Did Columbus really see mermaids?

Christopher Columbus, as you might have heard, is sort of a big deal in most history books because of the whole "discovered North America thing" — even if his discovery of the "new" continent was one of those famous events that never actually happened, at least as we know it. After all, the people who were already living there were doing a fine job at discovering the place, as was viking Leif Erikson (who likely preceded Columbus by a cool five centuries). 

With that in mind, it's probably worth turning our attention to another, often overlooked part of Columbus' legacy: That one time he saw mermaids. Yes, according to History, Columbus reported seeing three actual, real, live mermaids during his voyage across the Atlantic Ocean — specifically on January 9, 1493. You know, that actually seems like a pretty worthwhile discovery.

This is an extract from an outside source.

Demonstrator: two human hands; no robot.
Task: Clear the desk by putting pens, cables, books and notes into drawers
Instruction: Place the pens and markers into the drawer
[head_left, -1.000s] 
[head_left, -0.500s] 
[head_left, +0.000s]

Why has no one made a bigger deal of this? Why isn't that day a national holiday? Mermaid Day, people! You know you want one. 

Christopher Columbus' 'mermaids' were actually manatees

Yeah, so this is why. Columbus actually saw three humble manatees who were just floating around minding their own business, and mistook them as legendary mermaids. This actually explains why he described them "not half as beautiful as they were painted."

To be completely fair, Columbus isn't exactly alone in his confusion. It is thought that manatees (as well as dugongs and the now-extinct Steller's sea cows) were quite often mistaken for mermaids in the days of yore, to the point that Encyclopedia Britannica notes they're commonly known as "sirenians." How art and legend managed to turn these blobby, 1,200-pound creatures with wacky snouts and weirdly intelligent eyes into the beautiful fish-tailed ladies Columbus presumably referred to is anyone's guess. Presumably, imagination can take some pretty strange twists and turns when you spend weeks and months at sea.